Verify Robustness of Deep Learning Neural Network
This example shows how to verify the adversarial robustness of a deep learning neural network.
Neural networks can be susceptible to a phenomenon known as adversarial examples [1], where very small changes to an input can cause the network predictions to significantly change. For example, making small changes to the pixels in an image can cause the image to be misclassified. These changes are often imperceptible to humans.
A network is adversarially robust if the output of the network does not change significantly when the input is perturbed. For classification tasks, adversarial robustness means that the output of the fully connected layer with the highest value does not change, and therefore the predicted class does not change [2].
In this example, you compare the robustness of a normal network and a network that is trained to be robust to adversarial examples.
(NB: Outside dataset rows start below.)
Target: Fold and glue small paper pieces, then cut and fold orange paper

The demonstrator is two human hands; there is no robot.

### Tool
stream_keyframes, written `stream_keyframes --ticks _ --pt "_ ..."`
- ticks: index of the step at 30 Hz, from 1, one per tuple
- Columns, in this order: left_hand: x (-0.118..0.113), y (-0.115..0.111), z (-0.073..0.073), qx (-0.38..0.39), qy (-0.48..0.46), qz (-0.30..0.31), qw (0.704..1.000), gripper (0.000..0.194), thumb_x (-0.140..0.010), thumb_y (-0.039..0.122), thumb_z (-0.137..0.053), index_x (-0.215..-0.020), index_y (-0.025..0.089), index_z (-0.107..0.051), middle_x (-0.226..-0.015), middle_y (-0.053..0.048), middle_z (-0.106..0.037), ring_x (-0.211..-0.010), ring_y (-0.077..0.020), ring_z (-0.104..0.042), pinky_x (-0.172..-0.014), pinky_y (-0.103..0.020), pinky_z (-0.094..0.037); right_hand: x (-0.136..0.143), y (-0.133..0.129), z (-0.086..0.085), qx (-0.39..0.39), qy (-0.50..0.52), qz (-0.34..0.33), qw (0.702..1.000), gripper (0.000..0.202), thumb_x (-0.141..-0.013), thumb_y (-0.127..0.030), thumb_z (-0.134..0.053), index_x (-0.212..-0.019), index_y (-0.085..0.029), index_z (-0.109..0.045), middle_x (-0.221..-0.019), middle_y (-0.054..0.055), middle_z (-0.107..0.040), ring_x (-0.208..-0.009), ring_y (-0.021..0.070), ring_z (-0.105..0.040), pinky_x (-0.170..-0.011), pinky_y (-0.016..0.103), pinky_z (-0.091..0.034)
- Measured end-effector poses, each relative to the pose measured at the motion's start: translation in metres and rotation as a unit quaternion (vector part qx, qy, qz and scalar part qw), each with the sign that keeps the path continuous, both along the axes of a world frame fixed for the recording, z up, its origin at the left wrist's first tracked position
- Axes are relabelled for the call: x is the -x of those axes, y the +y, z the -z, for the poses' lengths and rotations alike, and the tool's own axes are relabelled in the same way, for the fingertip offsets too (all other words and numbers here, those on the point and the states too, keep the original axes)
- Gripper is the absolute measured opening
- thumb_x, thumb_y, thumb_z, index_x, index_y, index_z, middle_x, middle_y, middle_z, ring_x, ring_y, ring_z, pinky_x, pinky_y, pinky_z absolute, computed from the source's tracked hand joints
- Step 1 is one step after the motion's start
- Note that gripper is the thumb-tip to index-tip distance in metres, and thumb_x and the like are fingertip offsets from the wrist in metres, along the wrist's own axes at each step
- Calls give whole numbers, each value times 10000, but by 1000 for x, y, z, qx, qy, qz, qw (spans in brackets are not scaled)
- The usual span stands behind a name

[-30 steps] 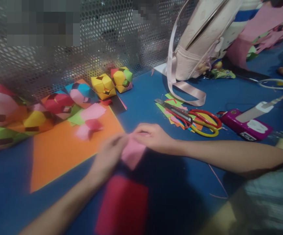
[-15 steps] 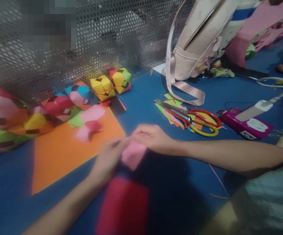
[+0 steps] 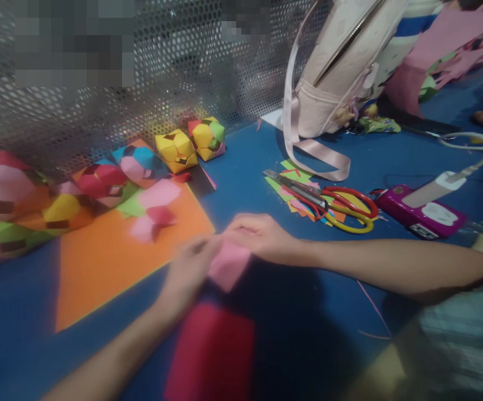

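A small pink piece of paper (image 3: 229,264) is pinched between my two hands, over the blue table. My left hand (image 3: 195,256) is closed on its left edge and slightly blurred. On the upper right side, my right hand (image 3: 262,236) is closed with curled fingers on the same paper. Just below lies a red sheet of paper (image 3: 214,351). To the left, an orange sheet (image 3: 128,267) carries a small pink, red and green folded paper piece (image 3: 155,214). The fingertips and the paper's upper part are partly hidden.
Several folded paper balls, such as a yellow one (image 3: 176,150), line a perforated metal screen (image 3: 174,61). Scissors (image 3: 345,209) and a cutter knife (image 3: 297,186) rest on paper scraps. Further right are a purple device (image 3: 420,211) with a cable and a pale bag (image 3: 333,72).
Almost nothing differs. Both hands keep the pink paper in nearly the same place, and the left hand and forearm have shifted very slightly.
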State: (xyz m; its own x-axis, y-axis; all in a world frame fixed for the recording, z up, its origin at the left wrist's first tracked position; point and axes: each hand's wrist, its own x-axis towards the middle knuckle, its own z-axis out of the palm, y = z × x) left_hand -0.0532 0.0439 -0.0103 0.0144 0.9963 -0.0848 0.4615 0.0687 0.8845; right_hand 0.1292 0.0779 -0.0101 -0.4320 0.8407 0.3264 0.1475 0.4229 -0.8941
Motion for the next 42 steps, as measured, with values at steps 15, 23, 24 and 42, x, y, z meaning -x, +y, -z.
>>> stream_keyframes --ticks 15,23,24,42 --pt "-3 2 -7 -9 -3 33 999 222 -814 397 -610 -795 204 -718 -765 -8 -697 -719 -161 -612 -643 -254 -448 1 3 1 23 18 0 1000 134 -826 -194 -544 -722 -159 -622 -744 -1 -625 -711 104 -566 -661 220 -433" --pt "-1 3 -15 -7 26 66 997 171 -793 341 -611 -750 195 -689 -702 -3 -682 -653 -154 -605 -589 -249 -448 0 1 1 -36 22 -1 999 148 -831 -154 -539 -718 -160 -635 -740 -3 -630 -693 93 -558 -649 214 -424" --pt "-2 3 -15 -9 26 67 997 172 -791 343 -615 -742 194 -683 -693 0 -679 -641 -149 -599 -580 -246 -444 1 1 2 -40 24 -2 999 152 -834 -150 -539 -720 -162 -639 -740 -5 -632 -691 92 -559 -648 212 -425" --pt "-3 3 -17 -45 64 80 994 256 -810 403 -602 -748 180 -711 -689 -2 -699 -639 -154 -619 -597 -234 -471 1 4 5 -67 22 -10 997 74 -828 -220 -628 -785 -169 -660 -802 8 -660 -759 113 -601 -715 239 -472"
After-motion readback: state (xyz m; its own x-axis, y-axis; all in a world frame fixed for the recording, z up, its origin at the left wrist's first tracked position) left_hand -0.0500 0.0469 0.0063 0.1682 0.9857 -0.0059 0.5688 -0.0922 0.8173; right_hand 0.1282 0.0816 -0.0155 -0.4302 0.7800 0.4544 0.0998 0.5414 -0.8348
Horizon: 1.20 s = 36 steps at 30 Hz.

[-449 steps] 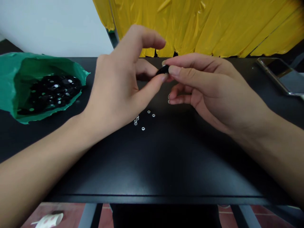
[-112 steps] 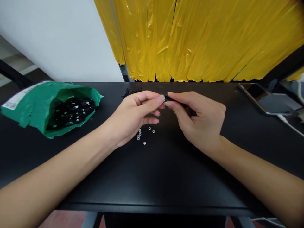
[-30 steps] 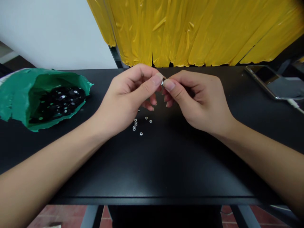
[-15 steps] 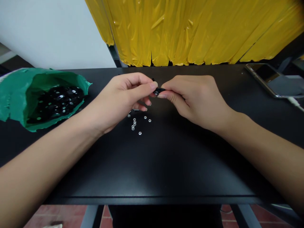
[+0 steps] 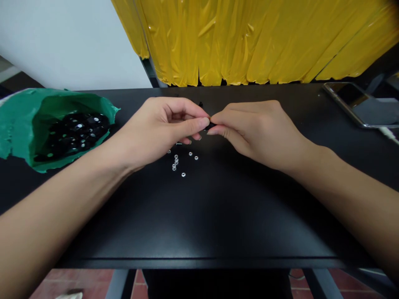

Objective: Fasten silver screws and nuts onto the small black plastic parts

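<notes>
Over the middle of the black table (image 5: 199, 216), my left hand (image 5: 165, 126) and my right hand (image 5: 262, 131) meet at the fingertips. Both pinch a small black part (image 5: 210, 126), mostly covered by the thumbs and index fingers. Several small silver nuts (image 5: 176, 160) lie loose on the table just below my left hand. A small screw (image 5: 178, 143) lies by its fingers. Behind the fingertips, a small dark piece (image 5: 200, 104) sits on the table.
A torn green bag (image 5: 18, 124) holding many black parts (image 5: 77, 128) lies open at the left. At the back right is a phone (image 5: 352, 101) with a white cable (image 5: 388, 133). Yellow plastic sheeting (image 5: 218, 41) hangs behind the table.
My left thumb and fingers have shifted slightly right, closer to my right fingertips, and cover more of the black part. The nuts and bag stay in place.
</notes>
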Each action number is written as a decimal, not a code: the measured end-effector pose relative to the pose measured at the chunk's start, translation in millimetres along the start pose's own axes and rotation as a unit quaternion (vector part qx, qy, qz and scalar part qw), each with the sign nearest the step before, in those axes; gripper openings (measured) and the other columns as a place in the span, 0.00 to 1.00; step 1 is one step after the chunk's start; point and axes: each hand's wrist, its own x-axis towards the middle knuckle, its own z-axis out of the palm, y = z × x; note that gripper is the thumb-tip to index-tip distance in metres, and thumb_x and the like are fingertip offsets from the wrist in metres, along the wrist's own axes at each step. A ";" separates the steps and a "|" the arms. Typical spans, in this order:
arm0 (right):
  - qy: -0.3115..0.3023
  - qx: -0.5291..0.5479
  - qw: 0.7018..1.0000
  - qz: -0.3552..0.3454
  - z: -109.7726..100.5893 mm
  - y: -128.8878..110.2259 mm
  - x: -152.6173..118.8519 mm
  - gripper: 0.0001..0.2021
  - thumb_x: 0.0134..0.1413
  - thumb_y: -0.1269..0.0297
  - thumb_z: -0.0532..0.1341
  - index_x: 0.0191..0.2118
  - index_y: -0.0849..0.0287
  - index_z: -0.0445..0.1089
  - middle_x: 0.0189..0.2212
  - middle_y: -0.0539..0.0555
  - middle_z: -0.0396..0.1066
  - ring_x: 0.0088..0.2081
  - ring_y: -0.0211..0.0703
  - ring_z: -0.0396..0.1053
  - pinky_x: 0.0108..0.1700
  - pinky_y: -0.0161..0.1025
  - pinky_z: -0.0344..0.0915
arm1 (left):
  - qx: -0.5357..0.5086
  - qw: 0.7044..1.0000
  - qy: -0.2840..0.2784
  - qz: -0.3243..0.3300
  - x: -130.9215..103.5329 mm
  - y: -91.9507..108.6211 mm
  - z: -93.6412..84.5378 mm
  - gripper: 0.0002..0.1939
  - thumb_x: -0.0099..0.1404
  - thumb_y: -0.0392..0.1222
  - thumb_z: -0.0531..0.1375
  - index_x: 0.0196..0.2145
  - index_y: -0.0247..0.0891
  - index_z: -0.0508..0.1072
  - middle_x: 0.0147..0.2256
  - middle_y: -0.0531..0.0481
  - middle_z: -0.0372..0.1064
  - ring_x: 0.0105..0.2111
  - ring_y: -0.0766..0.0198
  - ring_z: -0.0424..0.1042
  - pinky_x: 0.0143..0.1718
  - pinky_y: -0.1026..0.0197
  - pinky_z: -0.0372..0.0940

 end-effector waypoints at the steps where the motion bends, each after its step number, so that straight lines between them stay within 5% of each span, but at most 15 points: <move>1: -0.001 -0.004 1.000 -0.002 -0.2 0.2 -0.1 0.14 0.75 0.60 0.55 0.42 0.58 0.76 0.35 0.52 0.76 0.36 0.45 0.75 0.37 0.41 0.62 | 0.005 1.000 -0.002 -0.001 0.2 -0.4 -0.5 0.01 0.65 0.36 0.69 0.36 0.38 0.83 0.30 0.51 0.79 0.29 0.70 0.75 0.31 0.70 0.71; 12: -0.005 0.013 1.000 -0.012 -0.2 1.3 -0.9 0.14 0.75 0.58 0.56 0.44 0.56 0.78 0.36 0.51 0.78 0.37 0.46 0.76 0.36 0.41 0.61 | 0.058 0.997 0.002 0.054 -4.4 1.4 1.8 0.09 0.65 0.46 0.71 0.31 0.41 0.79 0.29 0.52 0.79 0.29 0.65 0.76 0.31 0.64 0.72; 21: 0.052 0.015 0.999 -0.002 3.1 5.3 -1.7 0.10 0.72 0.59 0.59 0.43 0.53 0.77 0.34 0.51 0.78 0.34 0.45 0.74 0.35 0.42 0.60 | -0.089 0.996 -0.004 -0.006 -3.3 1.0 3.8 0.05 0.64 0.37 0.70 0.38 0.40 0.79 0.32 0.52 0.80 0.33 0.64 0.81 0.33 0.65 0.75; 36: 0.067 -0.023 0.998 0.002 5.6 5.1 -3.6 0.14 0.73 0.58 0.57 0.37 0.54 0.78 0.35 0.52 0.81 0.35 0.47 0.76 0.34 0.43 0.62 | -0.111 0.992 0.016 -0.052 -3.0 -0.4 5.3 0.05 0.63 0.35 0.70 0.38 0.38 0.82 0.32 0.50 0.82 0.37 0.59 0.85 0.37 0.63 0.79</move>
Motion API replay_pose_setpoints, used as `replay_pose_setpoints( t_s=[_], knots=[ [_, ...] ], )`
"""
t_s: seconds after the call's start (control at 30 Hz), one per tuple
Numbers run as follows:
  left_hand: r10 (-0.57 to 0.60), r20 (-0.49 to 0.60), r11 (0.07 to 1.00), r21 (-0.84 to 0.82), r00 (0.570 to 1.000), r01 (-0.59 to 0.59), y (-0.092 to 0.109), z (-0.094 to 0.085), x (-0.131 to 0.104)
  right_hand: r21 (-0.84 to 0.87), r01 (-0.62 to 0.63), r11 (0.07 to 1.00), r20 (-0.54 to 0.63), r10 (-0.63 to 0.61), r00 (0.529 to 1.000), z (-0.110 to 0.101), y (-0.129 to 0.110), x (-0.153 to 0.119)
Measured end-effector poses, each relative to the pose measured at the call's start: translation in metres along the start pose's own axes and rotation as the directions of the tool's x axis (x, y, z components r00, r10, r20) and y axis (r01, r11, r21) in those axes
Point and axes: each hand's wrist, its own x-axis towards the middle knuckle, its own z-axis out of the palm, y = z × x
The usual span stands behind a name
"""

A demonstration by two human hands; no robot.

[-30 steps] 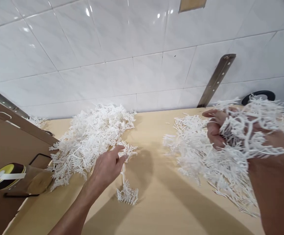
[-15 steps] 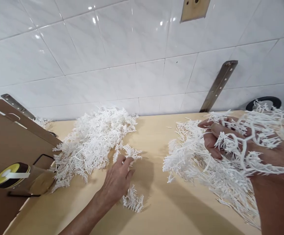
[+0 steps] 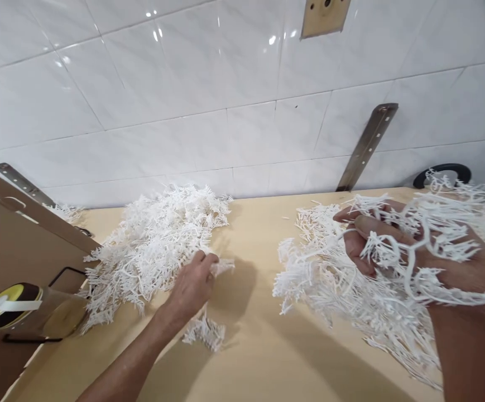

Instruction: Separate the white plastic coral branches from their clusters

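A white tiled wall (image 3: 183,78) fills the far side, and a pale wooden table (image 3: 263,234) runs along its foot. A brown cardboard box (image 3: 28,251) stands at the far left edge of the table, its side turned toward the middle. On the right lies a loose heap of white branched plastic (image 3: 388,318), spread from near to far, partly hidden by the arm. On the left, a thicker heap of similar pieces (image 3: 162,240) reaches from beside the box to near the wall.

The right hand (image 3: 393,231) is over the right-hand heap, fingers curled around a bunch of white branches (image 3: 412,262) that spreads across the hand toward the wrist. The left hand (image 3: 194,282) is at the near right edge of the left-hand heap, its fingers bent and closed on a small sprig (image 3: 224,266), which is blurred and sticks out to the right of the fingertips.

At the left, in front of the box, is a clear jar (image 3: 60,315) with a yellow and black lid. A metal strip (image 3: 368,146) leans up the wall at the right. Farther right sits a black ring (image 3: 464,173); a tan plate (image 3: 325,17) is on the wall above. Below the left hand, a small white tuft (image 3: 204,333) shows over the table.
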Motion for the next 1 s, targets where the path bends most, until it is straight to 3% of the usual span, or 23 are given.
replay_pose_setpoints(
  t_s=[0.07, 0.1, 0.23, 0.33, 0.43, 0.57, 0.7, 0.87, 0.93, 1.0],
  knots=[
    [-0.042, -0.131, 0.996, -0.085, 0.990, 0.031, -0.001, -0.023, 0.004, 0.184, -0.202, 0.962, 0.161, 0.173, 0.972, -0.007, -0.002, 0.004],
    [-0.077, -0.186, 0.991, -0.118, 0.979, 0.056, -0.001, -0.037, 0.006, 0.266, -0.241, 0.933, 0.196, 0.193, 0.962, -0.007, -0.004, 0.004],
    [-0.129, -0.408, 0.991, -0.008, 0.904, 0.137, -0.009, -0.092, 0.021, 0.444, -0.197, 0.874, 0.132, 0.153, 0.979, 0.003, -0.010, 0.000],
    [-0.133, -0.486, 0.959, 0.155, 0.864, 0.235, -0.031, -0.113, 0.039, 0.448, -0.196, 0.872, 0.134, 0.151, 0.979, 0.013, -0.017, -0.004],
    [-0.185, -0.366, 0.937, 0.215, 0.912, 0.276, -0.062, -0.113, 0.058, 0.438, -0.151, 0.886, 0.123, 0.108, 0.987, 0.018, -0.023, -0.004],
    [-0.221, -0.312, 0.938, 0.192, 0.924, 0.289, -0.085, -0.097, 0.073, 0.423, -0.143, 0.895, 0.141, 0.091, 0.986, 0.021, -0.028, -0.001],
    [-0.150, -0.346, 0.966, 0.148, 0.926, 0.212, -0.085, -0.093, 0.084, 0.410, -0.108, 0.906, 0.202, 0.026, 0.979, 0.025, -0.030, -0.004],
    [-0.126, -0.448, 0.962, 0.162, 0.885, 0.219, -0.086, -0.116, 0.097, 0.375, -0.069, 0.924, 0.165, 0.007, 0.986, 0.027, -0.031, -0.008],
    [-0.085, -0.464, 0.969, 0.169, 0.882, 0.182, -0.076, -0.123, 0.092, 0.367, -0.084, 0.926, 0.150, 0.030, 0.988, 0.027, -0.028, -0.006],
    [-0.088, -0.543, 0.982, 0.092, 0.835, 0.162, -0.053, -0.122, 0.079, 0.361, -0.101, 0.927, 0.144, 0.052, 0.988, 0.029, -0.024, -0.002]
  ],
)
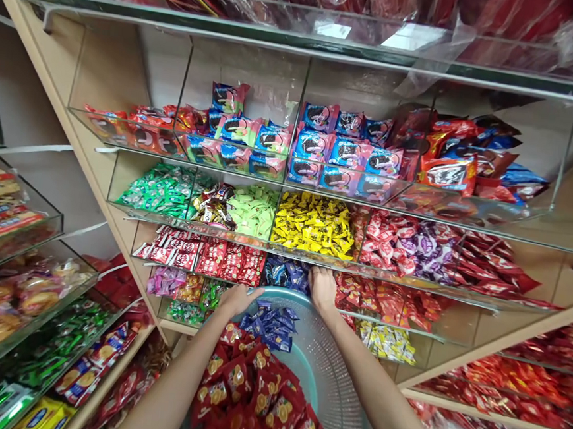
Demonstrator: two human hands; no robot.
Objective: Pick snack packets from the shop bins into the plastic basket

This example requires the Deep Learning Toolbox™ Verification Library support package. If this support package is not installed, use the Add-On Explorer. To open the Add-On Explorer, go to the MATLAB® Toolstrip and click Add-Ons > Get Add-Ons.
Load Pretrained Network
Load a pretrained network. This network has been trained to classify images of digits.
load("digitsClassificationConvolutionNet.mat")
This network has a convolutional architecture with repeating sets of convolution, batch normalization and ReLU layers, followed by a global average pooling layer, and then a fully connected and softmax layer. The network is a dlnetwork
object that has been trained using the first custom training loop from the Train Image Classification Network Robust to Adversarial Examples example with a learning rate of 0.1 and the max epochs set to 30.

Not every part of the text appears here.